Motifs de satisfaction
Comme chaque année, une équipe d'experts du FMI a ausculté l'économie belge au début du mois de décembre. Si l'année 2010 s'avère finalement meilleure que prévu pour l'économie belge, avec une croissance de l'ordre de 2%, supérieure à la moyenne de la zone euro, la croissance devrait quelque peu ralentir en 2011, à 1,7%. Autres motifs de satisfaction: l'emploi a légèrement augmenté en 2010 tandis que la dette publique a moins augmenté que prévu grâce à une meilleure tenue de l'économie et à une excellente gestion de la dette.
Les menaces
Certains risques menacent toutefois l'économie, avertit le FMI. La Belgique, toujours sans gouvernement fédéral de plein exercice, n'est pas à l'abri des turbulences sur les marchés financiers, en témoigne l'écart croissant entre les taux des obligations allemandes et belges. En outre, le système bancaire belge est très exposé à l'étranger. "Il est important ques les autorités prennent sans délai des mesures pour prévenir ces risques.
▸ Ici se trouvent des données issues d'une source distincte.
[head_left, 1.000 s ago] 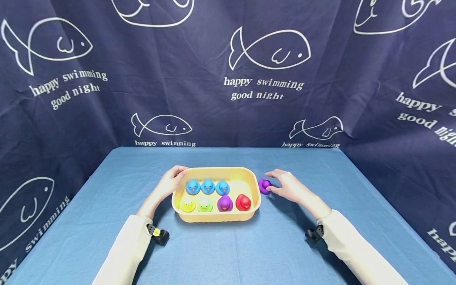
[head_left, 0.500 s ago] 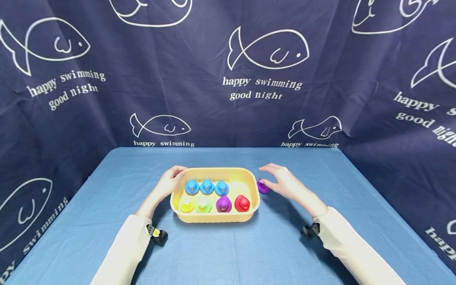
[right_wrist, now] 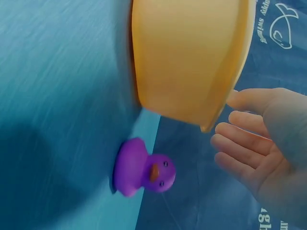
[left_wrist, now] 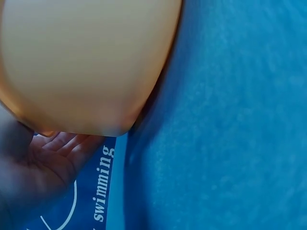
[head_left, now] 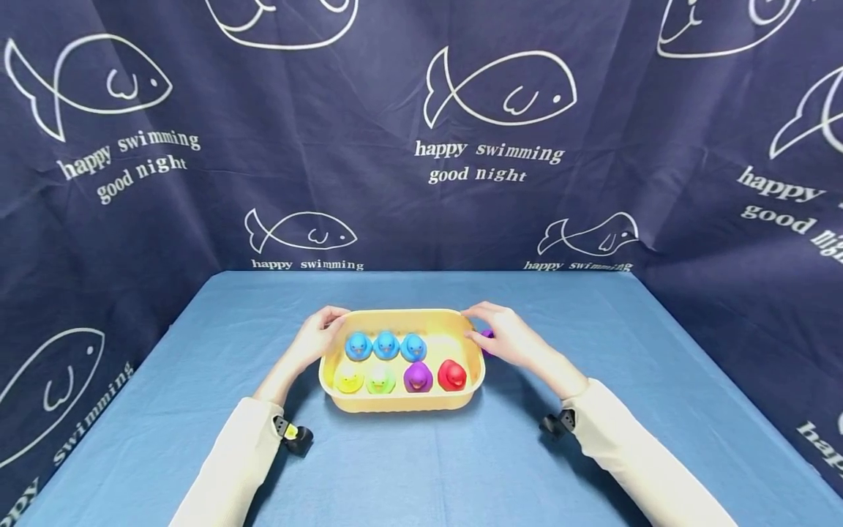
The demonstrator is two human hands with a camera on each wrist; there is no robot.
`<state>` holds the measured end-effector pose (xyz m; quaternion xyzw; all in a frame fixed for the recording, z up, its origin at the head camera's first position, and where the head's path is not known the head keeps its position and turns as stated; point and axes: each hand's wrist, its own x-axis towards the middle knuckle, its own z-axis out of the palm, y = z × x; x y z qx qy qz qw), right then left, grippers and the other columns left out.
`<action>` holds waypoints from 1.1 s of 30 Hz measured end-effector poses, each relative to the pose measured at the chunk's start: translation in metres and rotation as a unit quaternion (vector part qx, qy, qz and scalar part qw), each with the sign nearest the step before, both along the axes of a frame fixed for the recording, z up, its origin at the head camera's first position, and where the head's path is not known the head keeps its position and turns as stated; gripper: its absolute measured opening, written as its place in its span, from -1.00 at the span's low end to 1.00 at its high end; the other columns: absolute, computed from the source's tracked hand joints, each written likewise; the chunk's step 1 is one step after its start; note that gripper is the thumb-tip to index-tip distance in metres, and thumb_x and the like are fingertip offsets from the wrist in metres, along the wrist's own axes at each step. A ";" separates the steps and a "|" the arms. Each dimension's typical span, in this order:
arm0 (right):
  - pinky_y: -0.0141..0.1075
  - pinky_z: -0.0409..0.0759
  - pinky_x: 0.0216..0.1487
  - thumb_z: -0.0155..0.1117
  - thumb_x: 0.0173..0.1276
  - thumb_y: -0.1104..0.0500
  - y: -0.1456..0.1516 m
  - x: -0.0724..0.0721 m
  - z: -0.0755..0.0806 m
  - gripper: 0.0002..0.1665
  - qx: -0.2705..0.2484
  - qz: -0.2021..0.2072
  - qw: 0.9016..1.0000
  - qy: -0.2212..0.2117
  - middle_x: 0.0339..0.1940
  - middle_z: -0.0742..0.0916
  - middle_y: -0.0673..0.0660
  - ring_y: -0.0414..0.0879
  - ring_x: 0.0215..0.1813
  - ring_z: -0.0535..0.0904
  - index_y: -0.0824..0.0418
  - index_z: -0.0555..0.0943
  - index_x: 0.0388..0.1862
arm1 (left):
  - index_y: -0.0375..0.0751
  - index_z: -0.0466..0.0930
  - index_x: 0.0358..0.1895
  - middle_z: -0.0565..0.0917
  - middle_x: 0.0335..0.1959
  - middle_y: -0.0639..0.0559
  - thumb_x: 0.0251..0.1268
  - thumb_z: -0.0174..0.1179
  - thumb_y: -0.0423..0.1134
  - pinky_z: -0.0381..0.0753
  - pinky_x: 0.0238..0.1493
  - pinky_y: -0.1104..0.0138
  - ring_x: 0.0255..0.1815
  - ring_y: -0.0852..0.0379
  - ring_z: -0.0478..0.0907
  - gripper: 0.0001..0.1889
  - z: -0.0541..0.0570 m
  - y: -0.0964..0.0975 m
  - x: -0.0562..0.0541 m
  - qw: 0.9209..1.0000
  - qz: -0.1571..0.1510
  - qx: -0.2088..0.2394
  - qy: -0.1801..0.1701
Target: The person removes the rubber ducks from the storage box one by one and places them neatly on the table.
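A pale yellow plastic tub (head_left: pixel 402 403) sits on the table with several rubber ducks inside. My left hand (head_left: pixel 315 340) grips the tub's back left corner, fingers behind the wall and thumb at the rim. Over the tub's right end reaches my right hand (head_left: pixel 510 338), fingers extended; in the right wrist view its thumb is right at the rim and nothing lies in the palm. Outside the tub, below that hand, a purple rubber duck (right_wrist: pixel 132 167) stands on the cloth, mostly hidden by the hand in the head view.
Inside the tub, three blue ducks (head_left: pixel 386 345) line the back. A yellow duck (head_left: pixel 350 378), a green duck (head_left: pixel 380 379), another purple duck (head_left: pixel 418 378) and a red duck (head_left: pixel 452 375) stand in front. Blue cloth (head_left: pixel 421 468) covers the table; a dark fish-print curtain (head_left: pixel 388 161) hangs behind.
My right hand has left the purple duck outside the tub and moved left to the tub's right rim. My left hand stays on the left corner.
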<state>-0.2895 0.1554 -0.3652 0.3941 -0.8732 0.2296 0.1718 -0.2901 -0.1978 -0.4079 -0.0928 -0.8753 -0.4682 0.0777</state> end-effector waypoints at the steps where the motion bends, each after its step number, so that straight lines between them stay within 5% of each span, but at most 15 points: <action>1: -0.13 0.59 -0.07 0.38 0.14 0.26 -0.002 -0.001 0.000 -0.62 0.001 0.002 1.000 0.000 -0.11 0.70 0.23 0.06 -0.07 0.63 0.38 0.61 -0.05 | -0.38 0.52 0.02 0.63 -0.03 -0.28 0.42 -0.02 -0.30 0.45 0.10 0.04 0.01 -0.15 0.55 -0.74 0.000 0.000 0.000 1.000 -0.001 0.003 -0.003; 10: -0.09 0.56 -0.03 0.39 0.13 0.26 -0.021 -0.001 -0.001 -0.61 -0.015 0.024 1.000 -0.014 -0.16 0.70 0.27 0.08 -0.13 0.62 0.39 0.61 -0.06 | -0.36 0.52 0.04 0.63 -0.03 -0.25 0.42 -0.03 -0.28 0.45 0.10 0.07 0.01 -0.12 0.55 -0.73 -0.004 -0.002 -0.004 1.000 -0.004 0.013 -0.013; 33: -0.11 0.47 0.16 0.37 0.18 0.14 -0.064 -0.002 -0.014 -0.58 0.036 0.042 0.997 -0.044 -0.05 0.70 0.17 0.03 0.07 0.57 0.30 0.61 0.00 | -0.36 0.54 0.01 0.64 -0.06 -0.27 0.40 0.00 -0.30 0.45 0.11 0.04 0.00 -0.14 0.55 -0.74 0.000 0.001 -0.001 1.000 0.008 -0.006 0.001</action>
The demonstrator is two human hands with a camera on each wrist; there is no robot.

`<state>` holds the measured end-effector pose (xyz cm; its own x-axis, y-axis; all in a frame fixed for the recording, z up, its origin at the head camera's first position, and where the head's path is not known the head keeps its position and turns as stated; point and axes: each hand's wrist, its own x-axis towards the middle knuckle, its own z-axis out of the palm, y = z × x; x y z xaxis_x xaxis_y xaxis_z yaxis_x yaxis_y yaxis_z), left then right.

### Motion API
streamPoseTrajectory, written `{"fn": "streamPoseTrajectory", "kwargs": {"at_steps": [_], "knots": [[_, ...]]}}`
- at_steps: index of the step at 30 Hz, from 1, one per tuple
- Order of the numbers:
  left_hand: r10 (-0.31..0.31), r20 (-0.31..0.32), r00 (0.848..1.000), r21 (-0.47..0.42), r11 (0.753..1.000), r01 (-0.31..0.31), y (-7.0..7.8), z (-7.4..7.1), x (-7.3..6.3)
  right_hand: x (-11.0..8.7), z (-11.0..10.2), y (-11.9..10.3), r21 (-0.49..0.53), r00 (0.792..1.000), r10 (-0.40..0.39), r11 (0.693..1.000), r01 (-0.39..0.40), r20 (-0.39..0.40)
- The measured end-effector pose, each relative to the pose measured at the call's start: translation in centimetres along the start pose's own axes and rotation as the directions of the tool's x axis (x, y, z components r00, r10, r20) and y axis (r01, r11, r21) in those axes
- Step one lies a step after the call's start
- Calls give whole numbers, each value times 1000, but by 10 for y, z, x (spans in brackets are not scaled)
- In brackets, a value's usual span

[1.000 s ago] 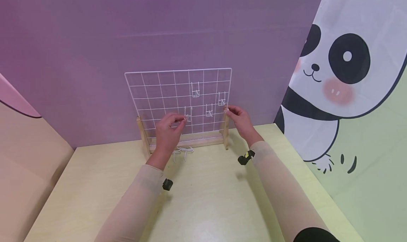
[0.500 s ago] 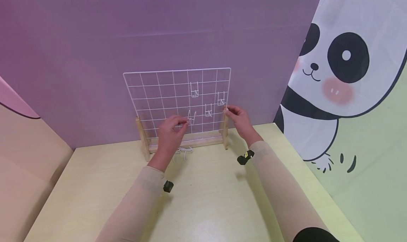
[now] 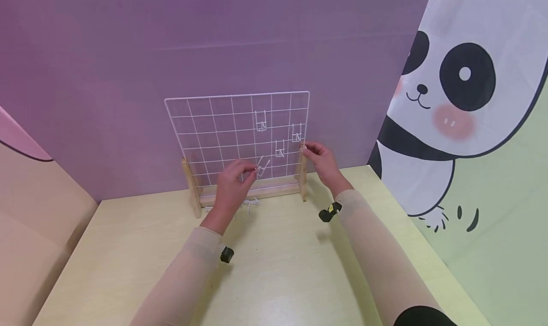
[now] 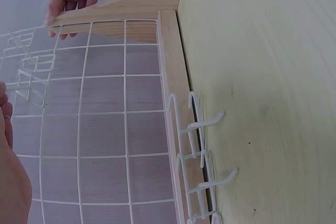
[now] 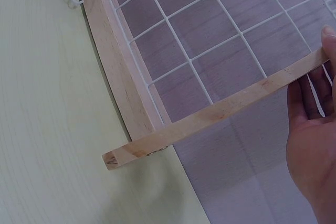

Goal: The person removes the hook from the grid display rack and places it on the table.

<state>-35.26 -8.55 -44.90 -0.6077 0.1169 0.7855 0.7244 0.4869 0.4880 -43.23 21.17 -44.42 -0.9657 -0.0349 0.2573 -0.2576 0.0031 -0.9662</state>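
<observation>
My left hand [image 3: 233,181] pinches a white wire hook [image 3: 263,167] by its prong with thumb and forefinger. Tilted, the hook overlaps the lower middle of a white wire grid [image 3: 237,96] in the head view. My right hand [image 3: 324,163] grips the top of the right wooden upright [image 3: 303,185] of the grid's stand, thumb on the near side and fingers behind. Three more hooks hang on the grid: an upper one [image 3: 261,126], one near the right edge [image 3: 297,137] and a lower one [image 3: 279,153].
Several loose white hooks [image 4: 195,127] lie against the stand's wooden base rail [image 4: 173,51], partly behind my left wrist in the head view. The stand is on a pale wooden table [image 3: 274,269], before a purple backdrop [image 3: 128,78]. A panda picture [image 3: 449,126] covers the right side.
The hook, earlier upright against the grid, has come lower and tilted to the right. My left hand has shifted slightly right and down with it. The right hand keeps its hold.
</observation>
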Motion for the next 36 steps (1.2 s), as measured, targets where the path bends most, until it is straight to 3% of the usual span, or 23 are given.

Les fondamentaux de l'économie belges sont bons mais ils doivent être renforcés", a déclaré lundi le chef de la mission du FMI, Erik De Vrijer, estimant que "l'urgence de prendre des mesures est devenue plus grande".
"La Belgique n'est pas l'homme malade de l'Europe"
Questionné par un journaliste sur la sortie de Bart De Wever dans l'hebdomadaire allemand Der Spiegel, l'économiste du FMI a indiqué ne pas partager l'analyse du président de la N-VA. "La Belgique n'est pas l'homme malade de l'Europe mais cela ne veut pas dire que la santé de l'économie belge ne peut pas être améliorée", a-t-il répondu, tout en nuances.
Au niveau des finances, le FMI recommande l'adoption de mesures supplémentaires, tant au niveau des dépenses que des recettes, pour ramener le déficit public belge de 4,8% en 2010 à 3% en 2012. "Tous les niveaux de pouvoir devraient contribuer à la réduction du déficit public à moins de 4% du PIB en 2011", estiment les experts du FMI. A cet égard, le dépôt devant le parlement d'un projet de budget 2011 par le gouvernement fédéral serait vu comme un "élément clef".
Contre le système d'indexation automatique des salaires
Outre la poursuite de la mise en oeuvre du processus de restructuration des banques, le FMI préconise une augmentation du taux d'emploi, dans un contexte de vieillissement de la population, et suggère notamment davantage d'accompagnement des chômeurs, une augmentation de l'âge réel de départ à la retraite et une limitation graduelle de la durée des allocations de chômage. Le FMI juge également que le système d'indexation automatique des salaires, qualifié de singularité belge, devrait être reconsidéré. Ce qui reviendrait, sinon à le supprimer, à tout le moins à le réformer.